**WORK REQUEST**
Quote exactly and only this range of lines in the data below: the line that holds "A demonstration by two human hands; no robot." to the line that holds "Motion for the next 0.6", both included.
━━ DATA IN THIS EXERCISE ━━
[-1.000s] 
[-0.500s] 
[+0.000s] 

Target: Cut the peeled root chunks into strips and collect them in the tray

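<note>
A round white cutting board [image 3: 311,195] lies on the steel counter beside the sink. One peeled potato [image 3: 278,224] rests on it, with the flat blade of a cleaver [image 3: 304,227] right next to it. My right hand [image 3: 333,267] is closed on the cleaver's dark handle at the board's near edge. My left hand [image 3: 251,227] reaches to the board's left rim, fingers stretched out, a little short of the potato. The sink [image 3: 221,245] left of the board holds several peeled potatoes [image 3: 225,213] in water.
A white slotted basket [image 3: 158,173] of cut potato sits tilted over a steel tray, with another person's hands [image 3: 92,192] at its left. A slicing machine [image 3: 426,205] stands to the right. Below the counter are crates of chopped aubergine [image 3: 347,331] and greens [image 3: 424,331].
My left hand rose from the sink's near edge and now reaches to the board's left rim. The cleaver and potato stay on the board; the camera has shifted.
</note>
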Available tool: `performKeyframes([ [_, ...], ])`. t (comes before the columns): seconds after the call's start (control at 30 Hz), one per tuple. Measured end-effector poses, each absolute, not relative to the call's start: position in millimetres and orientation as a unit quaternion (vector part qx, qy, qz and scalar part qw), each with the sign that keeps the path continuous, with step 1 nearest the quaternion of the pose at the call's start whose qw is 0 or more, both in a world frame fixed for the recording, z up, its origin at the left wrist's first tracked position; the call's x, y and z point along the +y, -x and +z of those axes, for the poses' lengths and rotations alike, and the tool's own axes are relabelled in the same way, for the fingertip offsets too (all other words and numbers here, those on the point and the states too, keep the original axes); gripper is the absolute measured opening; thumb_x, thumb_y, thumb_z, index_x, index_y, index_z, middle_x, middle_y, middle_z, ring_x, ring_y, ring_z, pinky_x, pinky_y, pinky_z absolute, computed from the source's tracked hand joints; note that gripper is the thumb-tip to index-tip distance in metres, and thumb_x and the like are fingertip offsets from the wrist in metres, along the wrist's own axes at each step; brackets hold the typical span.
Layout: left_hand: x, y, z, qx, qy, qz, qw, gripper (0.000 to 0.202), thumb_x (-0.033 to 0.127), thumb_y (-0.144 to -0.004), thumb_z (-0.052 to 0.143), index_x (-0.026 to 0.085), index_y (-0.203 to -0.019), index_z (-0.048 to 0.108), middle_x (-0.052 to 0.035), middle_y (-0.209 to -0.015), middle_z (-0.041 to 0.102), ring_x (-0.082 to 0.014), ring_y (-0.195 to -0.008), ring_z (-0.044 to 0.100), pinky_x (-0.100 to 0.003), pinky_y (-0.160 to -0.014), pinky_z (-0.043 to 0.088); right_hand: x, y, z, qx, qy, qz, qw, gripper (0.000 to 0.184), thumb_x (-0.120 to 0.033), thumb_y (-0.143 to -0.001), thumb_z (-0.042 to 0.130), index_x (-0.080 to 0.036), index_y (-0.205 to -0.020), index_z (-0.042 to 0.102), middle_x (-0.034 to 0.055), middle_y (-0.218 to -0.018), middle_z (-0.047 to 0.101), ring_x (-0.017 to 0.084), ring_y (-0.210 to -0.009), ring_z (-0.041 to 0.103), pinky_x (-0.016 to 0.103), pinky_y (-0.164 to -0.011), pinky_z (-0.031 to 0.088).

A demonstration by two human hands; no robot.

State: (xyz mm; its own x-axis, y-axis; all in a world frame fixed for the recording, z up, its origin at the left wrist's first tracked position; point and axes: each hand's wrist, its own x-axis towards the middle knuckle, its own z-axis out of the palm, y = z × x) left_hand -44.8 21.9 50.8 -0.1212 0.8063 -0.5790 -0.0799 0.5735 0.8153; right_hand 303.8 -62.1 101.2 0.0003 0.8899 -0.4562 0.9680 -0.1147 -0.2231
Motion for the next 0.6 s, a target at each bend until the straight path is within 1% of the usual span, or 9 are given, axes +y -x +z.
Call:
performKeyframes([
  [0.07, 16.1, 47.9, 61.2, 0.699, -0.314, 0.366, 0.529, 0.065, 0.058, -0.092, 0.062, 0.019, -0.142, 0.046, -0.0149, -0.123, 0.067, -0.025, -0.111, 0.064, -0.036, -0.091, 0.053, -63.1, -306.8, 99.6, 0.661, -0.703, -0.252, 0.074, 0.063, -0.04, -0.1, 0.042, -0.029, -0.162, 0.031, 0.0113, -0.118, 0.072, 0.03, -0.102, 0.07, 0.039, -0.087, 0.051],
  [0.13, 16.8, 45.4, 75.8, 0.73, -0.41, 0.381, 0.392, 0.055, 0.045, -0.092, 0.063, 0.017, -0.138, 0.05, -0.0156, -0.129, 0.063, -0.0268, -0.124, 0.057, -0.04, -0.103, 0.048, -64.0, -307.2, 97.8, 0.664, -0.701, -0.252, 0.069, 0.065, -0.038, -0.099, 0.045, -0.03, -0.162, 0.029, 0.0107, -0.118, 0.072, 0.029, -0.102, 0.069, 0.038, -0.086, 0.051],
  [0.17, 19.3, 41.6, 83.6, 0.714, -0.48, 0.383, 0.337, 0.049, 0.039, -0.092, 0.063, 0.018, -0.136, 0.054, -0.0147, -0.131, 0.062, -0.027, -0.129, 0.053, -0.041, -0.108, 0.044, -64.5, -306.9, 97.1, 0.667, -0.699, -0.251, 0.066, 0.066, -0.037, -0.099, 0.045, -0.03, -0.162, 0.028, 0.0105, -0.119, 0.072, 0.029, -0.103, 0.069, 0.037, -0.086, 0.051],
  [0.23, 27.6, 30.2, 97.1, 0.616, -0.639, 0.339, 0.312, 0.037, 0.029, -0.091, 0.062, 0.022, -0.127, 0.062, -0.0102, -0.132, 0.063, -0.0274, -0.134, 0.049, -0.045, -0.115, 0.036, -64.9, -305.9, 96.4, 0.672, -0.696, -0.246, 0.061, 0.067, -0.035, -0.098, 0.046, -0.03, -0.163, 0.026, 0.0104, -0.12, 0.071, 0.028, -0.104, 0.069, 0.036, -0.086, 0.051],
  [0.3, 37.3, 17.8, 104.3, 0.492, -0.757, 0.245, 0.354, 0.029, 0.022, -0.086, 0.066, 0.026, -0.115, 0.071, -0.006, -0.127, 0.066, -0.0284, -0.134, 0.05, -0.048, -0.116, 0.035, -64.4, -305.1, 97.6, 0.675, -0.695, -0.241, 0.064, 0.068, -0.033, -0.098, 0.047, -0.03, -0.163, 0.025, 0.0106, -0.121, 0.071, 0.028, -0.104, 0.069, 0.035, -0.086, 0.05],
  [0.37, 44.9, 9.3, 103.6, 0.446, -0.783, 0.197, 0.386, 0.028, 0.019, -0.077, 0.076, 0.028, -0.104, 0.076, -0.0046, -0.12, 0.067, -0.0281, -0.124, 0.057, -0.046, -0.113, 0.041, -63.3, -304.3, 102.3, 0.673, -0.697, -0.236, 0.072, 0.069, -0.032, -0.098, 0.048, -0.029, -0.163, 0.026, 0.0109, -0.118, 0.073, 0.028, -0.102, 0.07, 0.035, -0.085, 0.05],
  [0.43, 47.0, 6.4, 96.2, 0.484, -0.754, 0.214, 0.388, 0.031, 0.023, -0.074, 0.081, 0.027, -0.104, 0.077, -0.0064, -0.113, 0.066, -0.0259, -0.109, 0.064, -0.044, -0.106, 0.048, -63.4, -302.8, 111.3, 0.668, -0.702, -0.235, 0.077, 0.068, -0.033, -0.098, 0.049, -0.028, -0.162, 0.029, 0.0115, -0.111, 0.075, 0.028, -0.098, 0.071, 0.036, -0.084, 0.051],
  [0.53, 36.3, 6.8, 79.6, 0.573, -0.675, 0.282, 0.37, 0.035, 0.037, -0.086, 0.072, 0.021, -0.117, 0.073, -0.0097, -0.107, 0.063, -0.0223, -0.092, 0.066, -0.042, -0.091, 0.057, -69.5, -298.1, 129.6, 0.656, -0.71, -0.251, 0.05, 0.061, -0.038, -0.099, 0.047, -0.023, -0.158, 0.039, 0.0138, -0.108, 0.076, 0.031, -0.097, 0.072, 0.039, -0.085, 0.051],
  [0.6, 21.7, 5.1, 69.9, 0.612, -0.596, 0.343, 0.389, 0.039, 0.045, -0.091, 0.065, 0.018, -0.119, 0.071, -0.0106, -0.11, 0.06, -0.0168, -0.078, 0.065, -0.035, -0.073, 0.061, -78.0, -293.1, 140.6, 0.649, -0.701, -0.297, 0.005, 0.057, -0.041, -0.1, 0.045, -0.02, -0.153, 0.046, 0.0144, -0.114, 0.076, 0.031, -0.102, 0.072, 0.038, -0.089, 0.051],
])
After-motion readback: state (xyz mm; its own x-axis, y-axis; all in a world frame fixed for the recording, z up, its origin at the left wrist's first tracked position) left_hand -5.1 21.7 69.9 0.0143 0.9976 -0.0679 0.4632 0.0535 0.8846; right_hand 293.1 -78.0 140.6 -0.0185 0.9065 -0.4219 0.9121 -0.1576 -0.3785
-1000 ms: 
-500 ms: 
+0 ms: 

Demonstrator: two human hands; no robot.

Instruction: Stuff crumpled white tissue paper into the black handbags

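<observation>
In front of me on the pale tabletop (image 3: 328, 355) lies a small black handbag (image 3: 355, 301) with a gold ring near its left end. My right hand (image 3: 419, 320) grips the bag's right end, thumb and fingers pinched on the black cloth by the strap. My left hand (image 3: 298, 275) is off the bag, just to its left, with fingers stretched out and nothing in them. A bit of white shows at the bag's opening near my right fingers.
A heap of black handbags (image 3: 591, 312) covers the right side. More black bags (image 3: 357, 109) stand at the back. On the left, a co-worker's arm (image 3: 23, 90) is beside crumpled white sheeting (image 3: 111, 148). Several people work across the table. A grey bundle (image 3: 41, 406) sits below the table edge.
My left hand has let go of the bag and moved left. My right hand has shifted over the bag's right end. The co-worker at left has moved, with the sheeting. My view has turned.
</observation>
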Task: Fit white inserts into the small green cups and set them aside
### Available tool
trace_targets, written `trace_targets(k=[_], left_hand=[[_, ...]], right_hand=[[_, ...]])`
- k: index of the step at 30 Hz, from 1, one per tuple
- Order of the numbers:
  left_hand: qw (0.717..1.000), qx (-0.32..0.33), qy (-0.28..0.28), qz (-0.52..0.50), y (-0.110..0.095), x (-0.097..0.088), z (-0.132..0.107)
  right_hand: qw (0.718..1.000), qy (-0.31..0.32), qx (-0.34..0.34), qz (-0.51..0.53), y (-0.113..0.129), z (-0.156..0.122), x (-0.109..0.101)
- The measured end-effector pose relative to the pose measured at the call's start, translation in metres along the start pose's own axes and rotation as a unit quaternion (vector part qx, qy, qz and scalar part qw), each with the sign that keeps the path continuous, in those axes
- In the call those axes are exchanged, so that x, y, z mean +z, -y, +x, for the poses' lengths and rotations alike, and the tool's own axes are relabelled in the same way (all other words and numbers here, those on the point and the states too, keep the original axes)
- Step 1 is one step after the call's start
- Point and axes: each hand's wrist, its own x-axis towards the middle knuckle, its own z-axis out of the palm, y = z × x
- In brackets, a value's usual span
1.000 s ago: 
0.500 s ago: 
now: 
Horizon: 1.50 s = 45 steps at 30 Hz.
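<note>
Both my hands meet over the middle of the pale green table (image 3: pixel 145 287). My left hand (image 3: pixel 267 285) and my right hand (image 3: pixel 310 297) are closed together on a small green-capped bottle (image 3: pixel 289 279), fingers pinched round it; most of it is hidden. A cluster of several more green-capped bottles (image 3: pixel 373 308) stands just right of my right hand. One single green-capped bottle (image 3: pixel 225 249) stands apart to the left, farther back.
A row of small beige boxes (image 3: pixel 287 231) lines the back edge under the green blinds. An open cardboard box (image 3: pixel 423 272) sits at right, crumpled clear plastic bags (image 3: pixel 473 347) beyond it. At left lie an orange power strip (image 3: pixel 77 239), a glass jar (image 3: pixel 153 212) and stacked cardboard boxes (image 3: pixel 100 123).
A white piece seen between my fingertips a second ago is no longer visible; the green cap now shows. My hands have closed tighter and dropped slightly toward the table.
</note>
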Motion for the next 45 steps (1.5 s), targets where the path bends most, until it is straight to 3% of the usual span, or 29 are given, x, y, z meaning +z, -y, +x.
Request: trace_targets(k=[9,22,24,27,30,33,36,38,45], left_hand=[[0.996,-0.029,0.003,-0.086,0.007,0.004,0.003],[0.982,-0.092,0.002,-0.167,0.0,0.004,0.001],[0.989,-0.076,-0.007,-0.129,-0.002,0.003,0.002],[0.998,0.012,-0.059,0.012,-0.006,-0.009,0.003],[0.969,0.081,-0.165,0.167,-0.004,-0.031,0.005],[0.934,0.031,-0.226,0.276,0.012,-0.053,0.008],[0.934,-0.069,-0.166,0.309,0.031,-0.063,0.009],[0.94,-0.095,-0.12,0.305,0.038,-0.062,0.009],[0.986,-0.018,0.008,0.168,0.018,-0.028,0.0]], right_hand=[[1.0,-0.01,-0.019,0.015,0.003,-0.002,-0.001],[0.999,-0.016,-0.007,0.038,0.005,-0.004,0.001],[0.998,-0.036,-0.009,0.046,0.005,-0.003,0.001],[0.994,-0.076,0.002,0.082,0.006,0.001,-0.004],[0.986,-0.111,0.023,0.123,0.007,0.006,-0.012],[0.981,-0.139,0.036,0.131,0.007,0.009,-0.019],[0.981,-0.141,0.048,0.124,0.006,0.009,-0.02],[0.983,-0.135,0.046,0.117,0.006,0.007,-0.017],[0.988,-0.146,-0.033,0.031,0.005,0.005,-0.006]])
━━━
**EXERCISE SOLUTION**
A demonstration by two human hands; no robot.

State: (xyz mm; its own x-axis, y-axis; all in a world frame fixed for the recording, z up, its origin at the left wrist's first tracked position; point and axes: each hand's wrist, its own x-axis towards the middle knuckle, its own z-axis out of the palm, y = z × x) left_hand -44.8 21.9 50.8 -0.1212 0.8063 -0.5790 -0.0799 0.5735 0.8153; right_hand 303.8 -62.1 101.2 0.0003 0.8899 -0.4562 0.9680 -0.1147 -0.2231
Motion for the next 0.6 s, a target at each bend until the straight path is within 1% of the usual span, or 9 are given, axes +y -x +z.

This response is now finished.